Submersed in the bustling crowds of New York City, sophomore Eliza Klyce’s experience as an exchange student for a semester at Convent of the Sacred Heart High School in New York City (91st Street) forced her to grapple with the issues of being an independent teenager experiencing an entirely new school.

Klyce adjusted to nine 45-minute periods per day, which was a change from her four or three periods a day at CSH San Francisco.

“There were so many subjects everyday and homework for each,” Klyce said. “My major issue was that there was no lunch period, it was just a free period if you had one — and thank goodness I did.”

Adjusting to her new school curriculum at 91st Street, Klyce noticed that students appeared to be very serious and competitive with their academics.

“It was very competitive because each person was in a rat race to get into an Ivy League [college],” Klyce said. “I had to stay on top of my assignments because it was easy for teachers to deduct points if homework was done incorrectly.”

The classrooms physical size are larger, the courses are only single sex and students seem to have more formal relationships with their teachers.

“We are closer with our teachers,” Klyce said. “At CSH they are more like mentors, but in New York they are more like college professors.”

One of the best parts of the experience for Klyce was the food.

“The amazing thing was that the food was free at the cafeteria, the quality of the food was delicious and they had actual porcelain plates,” Klyce laughed while reminiscing. “It was like eating in a tearoom, but I missed those croissants.”

Starting the school year in New York in September, Klyce enjoyed the weather of the last days of an East Coast summer, but by the time December finals hit, Klyce found the cold unbearable while wearing the school’s strict uniform.

“The problem was that you had to wear the skirt — no exceptions,” Klyce said. “There were no sweat pants,catches or boots — only skirts and sweaters. During final exam week the weather would be freezing and your lifelines were knitted tights and the school’s gray wool skirt.”

Despite differences in the atmosphere between 91st Street and San Francisco, Klyce found the Five Goals to be a unifying bond between the school.
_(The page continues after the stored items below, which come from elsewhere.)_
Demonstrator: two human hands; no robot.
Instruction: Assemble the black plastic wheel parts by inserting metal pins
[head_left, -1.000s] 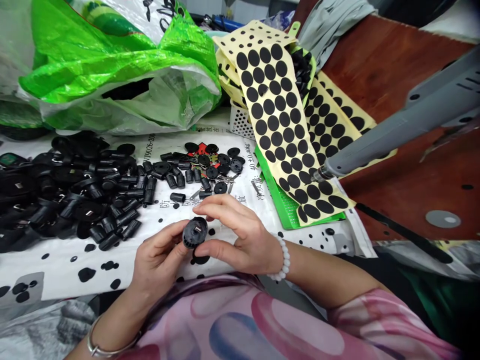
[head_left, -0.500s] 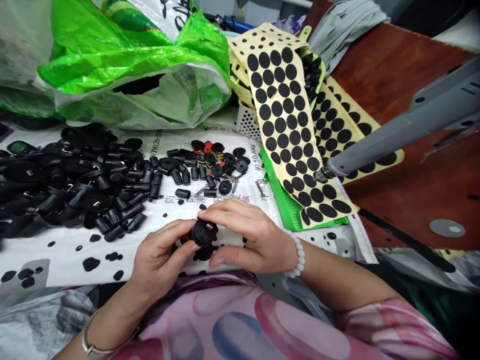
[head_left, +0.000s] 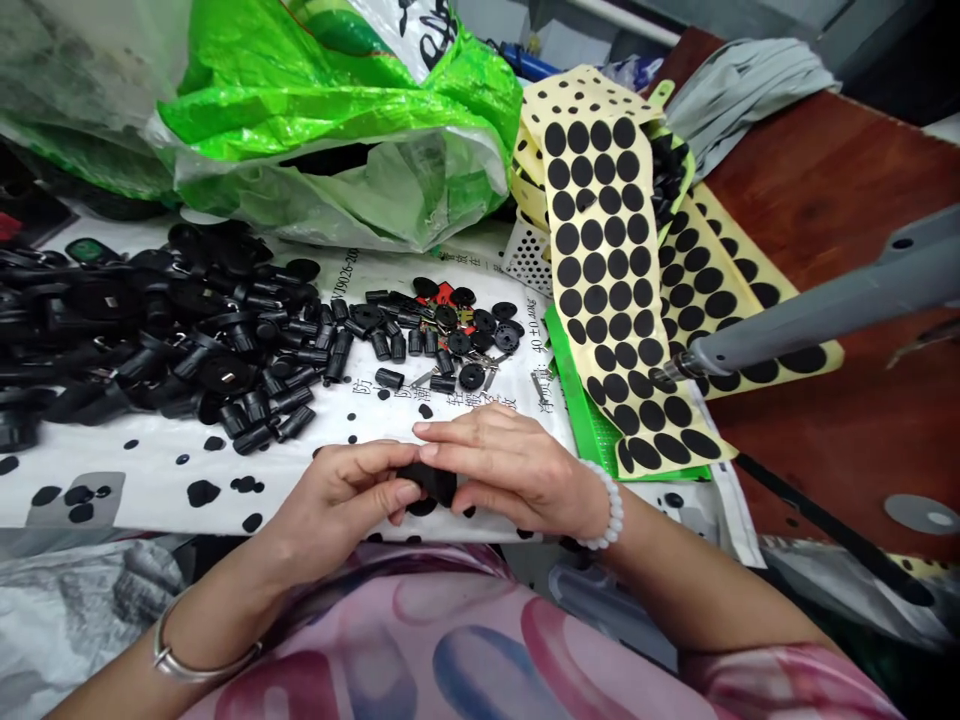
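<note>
Pinching black plastic part (head_left: 429, 483) between left hand (head_left: 341, 498) and right hand (head_left: 510, 470)

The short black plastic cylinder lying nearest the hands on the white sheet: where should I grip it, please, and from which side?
Pinch the cylinder's curved barrel from the near side: it lies flat, other black parts crowd behind it.

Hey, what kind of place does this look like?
Probably a small hand-assembly workshop: a heap of black plastic parts, sheets of black adhesive dots, and a grey handheld tool.
</note>
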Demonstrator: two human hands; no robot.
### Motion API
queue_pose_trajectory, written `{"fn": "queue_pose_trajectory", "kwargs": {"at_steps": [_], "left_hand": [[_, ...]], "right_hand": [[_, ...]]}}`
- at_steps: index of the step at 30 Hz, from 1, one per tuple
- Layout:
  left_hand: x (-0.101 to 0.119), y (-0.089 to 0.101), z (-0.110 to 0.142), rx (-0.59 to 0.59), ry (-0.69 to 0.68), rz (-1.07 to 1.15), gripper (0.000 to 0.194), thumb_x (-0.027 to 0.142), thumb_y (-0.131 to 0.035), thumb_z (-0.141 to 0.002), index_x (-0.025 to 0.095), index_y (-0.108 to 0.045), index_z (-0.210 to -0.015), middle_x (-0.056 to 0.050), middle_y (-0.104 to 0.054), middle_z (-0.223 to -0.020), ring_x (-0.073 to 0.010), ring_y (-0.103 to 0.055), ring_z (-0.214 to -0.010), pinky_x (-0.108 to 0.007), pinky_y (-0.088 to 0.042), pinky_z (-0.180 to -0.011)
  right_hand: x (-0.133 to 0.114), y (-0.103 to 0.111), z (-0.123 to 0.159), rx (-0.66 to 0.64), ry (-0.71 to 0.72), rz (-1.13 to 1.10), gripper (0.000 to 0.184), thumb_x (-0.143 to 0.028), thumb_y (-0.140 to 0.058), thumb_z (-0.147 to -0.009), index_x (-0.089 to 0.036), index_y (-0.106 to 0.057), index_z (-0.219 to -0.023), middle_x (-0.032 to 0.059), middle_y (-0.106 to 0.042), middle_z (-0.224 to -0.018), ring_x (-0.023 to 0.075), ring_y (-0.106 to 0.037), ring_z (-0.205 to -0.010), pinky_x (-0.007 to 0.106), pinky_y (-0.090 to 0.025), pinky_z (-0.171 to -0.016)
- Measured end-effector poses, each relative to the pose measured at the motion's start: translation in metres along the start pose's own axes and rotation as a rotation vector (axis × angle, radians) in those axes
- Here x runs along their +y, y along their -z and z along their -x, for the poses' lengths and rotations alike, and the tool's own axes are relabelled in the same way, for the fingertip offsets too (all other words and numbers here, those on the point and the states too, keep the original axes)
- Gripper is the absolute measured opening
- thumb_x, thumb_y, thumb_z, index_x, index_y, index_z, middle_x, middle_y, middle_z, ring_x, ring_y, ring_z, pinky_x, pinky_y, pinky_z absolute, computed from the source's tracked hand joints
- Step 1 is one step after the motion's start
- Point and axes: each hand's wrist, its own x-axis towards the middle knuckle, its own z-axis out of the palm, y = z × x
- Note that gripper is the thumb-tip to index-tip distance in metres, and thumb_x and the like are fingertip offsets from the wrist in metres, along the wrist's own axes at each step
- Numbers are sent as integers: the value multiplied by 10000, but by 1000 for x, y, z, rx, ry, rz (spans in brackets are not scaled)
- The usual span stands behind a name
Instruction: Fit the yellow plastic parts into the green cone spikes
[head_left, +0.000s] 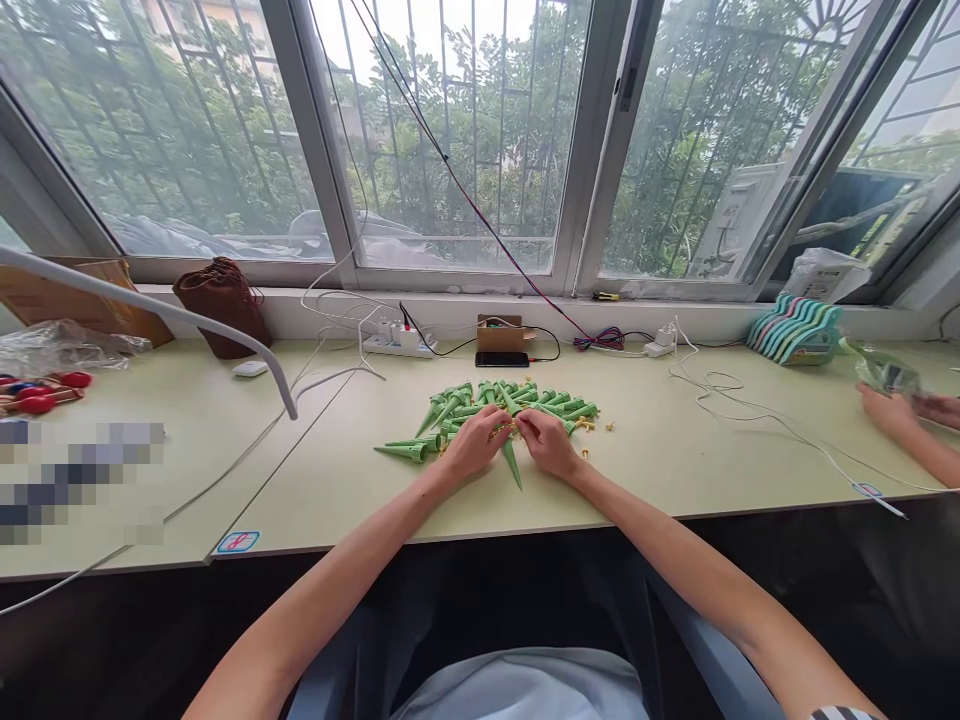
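My left hand (pixel 478 440) and my right hand (pixel 549 442) meet over a heap of green plastic spikes (pixel 450 402) on the table. Both are closed in a pinch, fingertips nearly touching. A bit of yellow shows between them, apparently a small yellow plastic piece (pixel 514 424), mostly covered by the fingers. Just below the fingertips one green spike (pixel 512 466) points toward me; whether a hand touches it is hard to tell. Other spikes lie around, some with ribbed hollow heads. Loose small yellow pegs (pixel 585 454) are scattered to the right of the heap.
Behind the heap lie a black phone (pixel 501 359) and a small cardboard box (pixel 500 335). A power strip (pixel 401 346) and white cables (pixel 720 390) run along the table. At right, another person's hands (pixel 892 412) hold a clear bag near teal racks (pixel 796 330). A brown pouch (pixel 225 308) stands left.
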Motion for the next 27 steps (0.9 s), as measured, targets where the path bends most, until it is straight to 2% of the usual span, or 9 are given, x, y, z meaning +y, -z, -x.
{"fn": "queue_pose_trajectory", "kwargs": {"at_steps": [27], "left_hand": [[2,3,0,-15,-28,54,239,301,-418,-977,185,-620,-919,-55,-555,-915,-158,-538,-776,-287,-439,-737]], "right_hand": [[-3,2,-1,-28,18,4,192,-237,-434,-964,-195,-573,-839,21,-586,-732,151,-517,-640,263,-401,-612]]}}
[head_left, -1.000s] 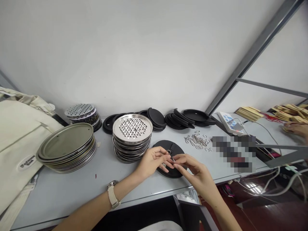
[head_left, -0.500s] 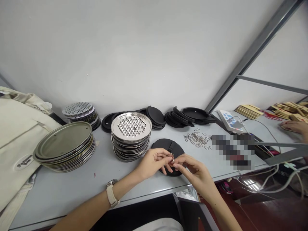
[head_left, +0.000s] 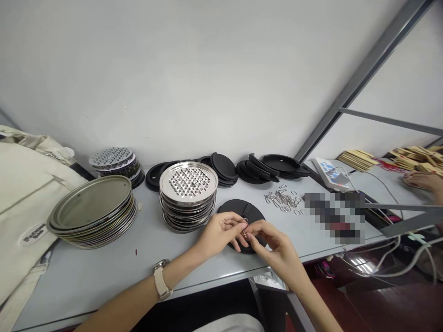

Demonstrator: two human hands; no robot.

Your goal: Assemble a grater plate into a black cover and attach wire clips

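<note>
Left hand (head_left: 221, 233) and right hand (head_left: 273, 240) both have their fingers pinched tight on a small metal ring (head_left: 245, 222), right above a black disc (head_left: 256, 213) on the desk (head_left: 114, 269). Loose rings and clips (head_left: 283, 199) sit at 2 o'clock from there, grater stack (head_left: 188, 196) at 10.

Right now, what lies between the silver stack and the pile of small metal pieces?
In the head view, a round black disc lies between the silver stack and metal pieces, partly hidden by the left hand and right hand.
</note>
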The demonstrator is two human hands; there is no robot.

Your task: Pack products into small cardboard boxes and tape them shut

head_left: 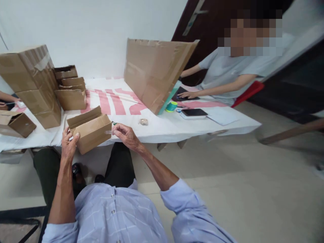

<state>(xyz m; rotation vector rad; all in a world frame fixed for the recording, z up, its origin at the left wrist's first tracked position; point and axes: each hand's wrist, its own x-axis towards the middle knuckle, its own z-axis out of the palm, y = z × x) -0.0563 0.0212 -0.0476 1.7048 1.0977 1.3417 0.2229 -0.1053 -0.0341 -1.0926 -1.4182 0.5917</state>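
Observation:
My left hand [69,141] grips the left end of a small brown cardboard box [95,134], with the thumb on its near side. The box is held tilted at the table's front edge, and a flap stands up along its far side. At the box's right end, my right hand [125,135] is closed in a pinch on a shiny strip of clear tape [108,132]. A small dark green bit shows by these fingertips; what it is I cannot tell. A small brownish roll [143,122], seemingly of tape, lies on the table to the right.
Tall stacked cartons [37,84] and several open boxes [71,98] stand at left. A large cardboard sheet [157,71] rises mid-table. Beyond it are a teal tape roll [171,106], a black-topped device [193,113] and a seated person. Another person's hand shows far left.

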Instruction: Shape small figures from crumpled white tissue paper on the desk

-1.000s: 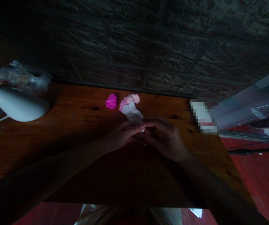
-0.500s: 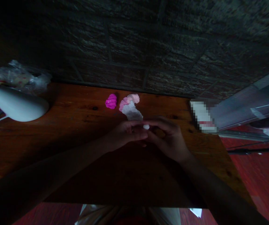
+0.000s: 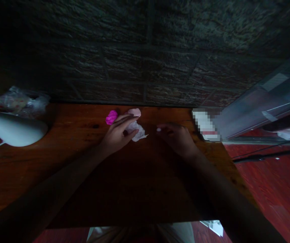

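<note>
My left hand (image 3: 118,133) reaches over a crumpled white lump (image 3: 139,131) that looks like soft modelling clay. Its thumb and fingers are apart, resting on or just above the lump's left side. Partly behind these fingers lies a pale pink lump (image 3: 135,112), and a bright magenta lump (image 3: 111,117) sits just left of it. To the right, my right hand (image 3: 179,138) is closed, with a small white piece of clay (image 3: 158,129) at its fingertips. The rest of its fingers are in deep shadow.
A white rounded object (image 3: 21,130), perhaps a lamp head, stands on the wooden table (image 3: 66,135) at left, before a clear plastic bag (image 3: 21,99). A pixelated white item (image 3: 205,125) lies at right. Behind rises a dark brick wall (image 3: 124,64).
My hands have come apart from around the small white piece. The left has moved left to the white lump; the right keeps the small piece. The view has shifted slightly.
</note>
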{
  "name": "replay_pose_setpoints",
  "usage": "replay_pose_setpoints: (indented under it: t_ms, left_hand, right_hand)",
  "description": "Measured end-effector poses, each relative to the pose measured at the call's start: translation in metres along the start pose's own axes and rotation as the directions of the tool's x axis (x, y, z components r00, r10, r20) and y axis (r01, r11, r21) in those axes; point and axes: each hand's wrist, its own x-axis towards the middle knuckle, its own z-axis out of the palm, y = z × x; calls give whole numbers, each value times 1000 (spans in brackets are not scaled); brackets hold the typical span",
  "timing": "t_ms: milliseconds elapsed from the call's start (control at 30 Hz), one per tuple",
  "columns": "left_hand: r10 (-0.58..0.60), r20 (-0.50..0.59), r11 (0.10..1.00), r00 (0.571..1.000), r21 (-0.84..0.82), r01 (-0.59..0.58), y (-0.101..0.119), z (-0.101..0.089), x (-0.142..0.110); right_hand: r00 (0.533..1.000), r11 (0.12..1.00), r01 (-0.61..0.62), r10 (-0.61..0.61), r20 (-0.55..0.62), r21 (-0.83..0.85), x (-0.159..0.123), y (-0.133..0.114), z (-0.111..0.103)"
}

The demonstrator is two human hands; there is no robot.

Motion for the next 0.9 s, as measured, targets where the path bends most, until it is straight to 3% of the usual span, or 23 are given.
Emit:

“The Goal that stands out to me the most is Goal Two, which is a deep respect for intellectual values,” Margaret Savino, Upper School Head of 91st Street, said. “It is about curiosity, the willingness to explore various academic mediums, the willingness to teach through different strategies, and most crucial, the willingness to internalize that very phrase ‘intellectual values’.”

Even though Klyce focused on her studies in New York she also remained active as an athlete.

“I am an international foil fencer,” Klyce said. “I know I was in a new place, but I researched areas and ended up at the Empire United Fencing Club so that I could get some practice in.”

Klyce says having both sports and academics in New York gave her a familiar rhythm that made her feel more at home.

“I think that kids should play a sport that they love no matter where they are,” Eliza’s mother Ellen Klyce said. “Not letting them play a sport that they are passionate about is like telling them they can’t go to school because sports are as much a part of education as is math and science.”

Living in New York, Klyce had to learn money management and how to consolidate resources.

“I didn’t have the luxury to do a lot of shopping. Most of my money went to cabrides so that I could get around town or to school.” Klyce said.

Klyce said she also learned how to keep her studies under control and described it as being an “almost adult” experience.

“I had a sense of freedom and was less dependent on my parents,” Klyce said. “This exchange to 91st Street was not only a wonderful experience academically, but it also taught me many life lessons that I know I will use when I go to college and beyond.”